Edith looked up. Upon the house at whose door they were standing, appeared the terrific red cross, and solemn supplication, “Lord have mercy upon us,” of which they had heard so much as the sign of those places shut up, infected with the plague. It was no longer fear but certainty: the pestilence had come!

Near the door, sullenly reserved and silent, stood the man appointed to watch. Edith perceived, as she recoiled from its vicinity in terror, that it was Ralph Tennison.

“Who is it, Ralph?” she asked.

“Speed ye away from this, Mistress Edith,” said the man hastily; “wherefore should ye be in peril more than ye need? It is Phœbe Turner, that came yestermorn from Westminster; she has brought it into the midst of us. But haste ye home, Mistress Edith, I say.”
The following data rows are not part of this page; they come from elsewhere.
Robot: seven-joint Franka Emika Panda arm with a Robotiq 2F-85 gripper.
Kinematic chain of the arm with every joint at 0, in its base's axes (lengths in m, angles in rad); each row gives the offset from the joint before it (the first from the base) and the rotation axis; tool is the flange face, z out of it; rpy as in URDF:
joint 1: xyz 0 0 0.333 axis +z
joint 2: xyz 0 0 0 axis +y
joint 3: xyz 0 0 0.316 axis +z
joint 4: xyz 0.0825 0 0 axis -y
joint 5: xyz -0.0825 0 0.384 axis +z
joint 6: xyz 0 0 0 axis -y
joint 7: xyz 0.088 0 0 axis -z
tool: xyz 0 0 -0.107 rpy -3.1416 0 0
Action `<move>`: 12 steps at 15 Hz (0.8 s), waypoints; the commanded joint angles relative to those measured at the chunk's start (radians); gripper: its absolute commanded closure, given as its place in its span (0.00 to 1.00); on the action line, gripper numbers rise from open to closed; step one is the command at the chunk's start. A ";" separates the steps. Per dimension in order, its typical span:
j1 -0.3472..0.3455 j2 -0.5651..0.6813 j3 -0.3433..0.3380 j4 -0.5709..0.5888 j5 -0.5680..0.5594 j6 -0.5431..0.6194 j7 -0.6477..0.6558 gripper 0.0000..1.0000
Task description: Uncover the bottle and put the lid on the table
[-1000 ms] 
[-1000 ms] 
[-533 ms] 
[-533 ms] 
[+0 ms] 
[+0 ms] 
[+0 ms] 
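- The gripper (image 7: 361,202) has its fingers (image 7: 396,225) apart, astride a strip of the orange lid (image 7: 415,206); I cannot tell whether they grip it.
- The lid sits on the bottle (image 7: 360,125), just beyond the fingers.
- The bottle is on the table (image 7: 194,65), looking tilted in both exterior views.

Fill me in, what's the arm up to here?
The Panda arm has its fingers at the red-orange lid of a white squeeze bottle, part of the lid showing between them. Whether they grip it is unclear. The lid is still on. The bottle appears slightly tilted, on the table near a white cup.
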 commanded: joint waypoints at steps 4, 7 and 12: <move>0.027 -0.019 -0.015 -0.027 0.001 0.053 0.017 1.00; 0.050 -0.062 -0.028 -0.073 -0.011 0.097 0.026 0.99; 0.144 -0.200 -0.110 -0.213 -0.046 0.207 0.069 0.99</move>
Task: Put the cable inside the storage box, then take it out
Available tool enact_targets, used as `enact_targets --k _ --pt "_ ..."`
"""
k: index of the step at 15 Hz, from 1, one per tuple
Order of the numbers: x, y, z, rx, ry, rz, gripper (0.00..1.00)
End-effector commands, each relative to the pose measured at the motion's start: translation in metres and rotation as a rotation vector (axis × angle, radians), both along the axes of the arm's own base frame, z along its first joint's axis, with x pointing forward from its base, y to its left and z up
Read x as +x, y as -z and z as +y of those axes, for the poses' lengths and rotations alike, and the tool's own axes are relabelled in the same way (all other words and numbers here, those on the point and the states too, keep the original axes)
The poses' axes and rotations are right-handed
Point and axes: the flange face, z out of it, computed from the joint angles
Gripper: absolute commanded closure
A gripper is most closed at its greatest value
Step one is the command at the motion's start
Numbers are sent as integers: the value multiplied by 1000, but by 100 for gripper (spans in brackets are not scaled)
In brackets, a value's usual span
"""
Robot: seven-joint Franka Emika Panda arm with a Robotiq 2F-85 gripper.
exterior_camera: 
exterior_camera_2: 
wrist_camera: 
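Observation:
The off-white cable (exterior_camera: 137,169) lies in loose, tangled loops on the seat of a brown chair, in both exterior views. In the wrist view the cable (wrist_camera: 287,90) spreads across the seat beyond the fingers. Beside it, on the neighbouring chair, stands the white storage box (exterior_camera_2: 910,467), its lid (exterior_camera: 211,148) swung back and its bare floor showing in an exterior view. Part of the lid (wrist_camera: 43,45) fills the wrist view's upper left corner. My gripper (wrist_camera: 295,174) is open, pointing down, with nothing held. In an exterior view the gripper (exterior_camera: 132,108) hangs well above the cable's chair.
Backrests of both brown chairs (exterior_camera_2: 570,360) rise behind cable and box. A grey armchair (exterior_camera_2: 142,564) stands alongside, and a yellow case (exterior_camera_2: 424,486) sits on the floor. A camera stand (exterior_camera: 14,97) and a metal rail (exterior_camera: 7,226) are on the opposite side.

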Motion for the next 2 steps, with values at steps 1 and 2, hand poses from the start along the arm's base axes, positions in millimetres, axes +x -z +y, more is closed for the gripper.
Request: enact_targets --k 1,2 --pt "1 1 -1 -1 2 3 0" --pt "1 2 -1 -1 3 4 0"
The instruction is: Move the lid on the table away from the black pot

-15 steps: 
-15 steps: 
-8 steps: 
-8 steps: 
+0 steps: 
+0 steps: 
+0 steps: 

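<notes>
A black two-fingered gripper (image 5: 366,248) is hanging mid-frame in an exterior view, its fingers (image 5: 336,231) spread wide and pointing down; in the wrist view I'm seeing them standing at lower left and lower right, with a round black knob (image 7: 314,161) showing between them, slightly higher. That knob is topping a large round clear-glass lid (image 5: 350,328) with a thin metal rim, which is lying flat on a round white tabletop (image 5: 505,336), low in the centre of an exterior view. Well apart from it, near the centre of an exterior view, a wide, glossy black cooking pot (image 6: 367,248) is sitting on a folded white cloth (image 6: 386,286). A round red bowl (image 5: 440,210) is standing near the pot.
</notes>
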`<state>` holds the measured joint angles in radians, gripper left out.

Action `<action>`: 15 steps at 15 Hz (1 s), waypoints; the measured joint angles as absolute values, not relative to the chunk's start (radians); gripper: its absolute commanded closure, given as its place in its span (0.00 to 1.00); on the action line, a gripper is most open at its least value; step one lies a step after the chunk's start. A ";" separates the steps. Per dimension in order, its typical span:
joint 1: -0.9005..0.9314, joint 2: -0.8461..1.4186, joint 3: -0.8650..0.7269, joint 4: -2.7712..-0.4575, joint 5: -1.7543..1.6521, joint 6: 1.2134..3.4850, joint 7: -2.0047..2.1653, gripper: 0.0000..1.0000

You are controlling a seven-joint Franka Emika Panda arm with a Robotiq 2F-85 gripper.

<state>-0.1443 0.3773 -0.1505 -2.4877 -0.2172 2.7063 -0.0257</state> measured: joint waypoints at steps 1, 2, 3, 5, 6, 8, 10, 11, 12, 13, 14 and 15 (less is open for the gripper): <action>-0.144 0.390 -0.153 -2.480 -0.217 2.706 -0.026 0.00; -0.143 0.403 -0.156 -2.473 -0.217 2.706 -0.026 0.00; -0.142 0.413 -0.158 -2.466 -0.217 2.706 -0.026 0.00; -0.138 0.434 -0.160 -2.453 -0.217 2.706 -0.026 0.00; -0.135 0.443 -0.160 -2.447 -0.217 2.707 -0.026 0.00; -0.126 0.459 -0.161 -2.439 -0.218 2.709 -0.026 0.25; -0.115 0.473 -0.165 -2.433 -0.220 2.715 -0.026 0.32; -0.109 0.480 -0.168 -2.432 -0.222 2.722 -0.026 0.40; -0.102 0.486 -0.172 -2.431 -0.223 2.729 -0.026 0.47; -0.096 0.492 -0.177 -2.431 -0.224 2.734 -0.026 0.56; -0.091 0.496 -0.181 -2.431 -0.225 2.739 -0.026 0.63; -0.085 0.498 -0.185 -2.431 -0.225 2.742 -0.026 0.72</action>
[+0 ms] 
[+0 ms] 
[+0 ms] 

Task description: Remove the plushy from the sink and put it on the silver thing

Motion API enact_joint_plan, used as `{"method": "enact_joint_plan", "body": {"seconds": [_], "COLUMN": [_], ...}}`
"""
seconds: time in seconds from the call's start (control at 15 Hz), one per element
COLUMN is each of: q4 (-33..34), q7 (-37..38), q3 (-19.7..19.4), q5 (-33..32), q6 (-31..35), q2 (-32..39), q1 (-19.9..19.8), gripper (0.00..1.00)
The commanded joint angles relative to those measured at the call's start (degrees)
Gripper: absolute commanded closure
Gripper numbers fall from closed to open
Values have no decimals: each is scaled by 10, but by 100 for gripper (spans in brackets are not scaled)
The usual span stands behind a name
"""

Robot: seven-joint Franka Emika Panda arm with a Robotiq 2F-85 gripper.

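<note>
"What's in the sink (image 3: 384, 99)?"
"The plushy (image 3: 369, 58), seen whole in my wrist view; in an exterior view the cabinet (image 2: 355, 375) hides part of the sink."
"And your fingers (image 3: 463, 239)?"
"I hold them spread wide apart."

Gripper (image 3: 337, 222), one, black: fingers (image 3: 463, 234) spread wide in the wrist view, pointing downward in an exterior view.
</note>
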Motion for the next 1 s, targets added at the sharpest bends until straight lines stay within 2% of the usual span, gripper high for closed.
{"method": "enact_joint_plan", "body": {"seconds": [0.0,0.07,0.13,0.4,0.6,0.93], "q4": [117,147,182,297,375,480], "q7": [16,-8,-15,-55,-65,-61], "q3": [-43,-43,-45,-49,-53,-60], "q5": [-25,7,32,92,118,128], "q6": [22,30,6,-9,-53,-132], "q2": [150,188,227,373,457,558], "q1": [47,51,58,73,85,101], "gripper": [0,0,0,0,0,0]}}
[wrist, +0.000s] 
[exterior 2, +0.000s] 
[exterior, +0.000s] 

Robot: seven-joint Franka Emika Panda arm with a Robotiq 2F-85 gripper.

It was indeed the house which Edith had left the day before, with such a thrill of fear.

“And why are you here, Ralph?” she said. “For the little children’s sake, go home.”

“Better earn honest wages than live on good folks’ charity, when there’s enow widows and helpless to take it all,” said Ralph; “and better die like a man, doing work while there’s breath in me, than starve yonder idle like a dog. I’m watchman here, Mistress Edith, and here I must needs stay, die or live.

“But the children, Ralph?” said Edith.

The man’s strong features moved convulsively.

“They must take their chance with the rest,” he said, with a stern composure; “they can but die—and God knows who will be left, child or grown man, afore all is done!”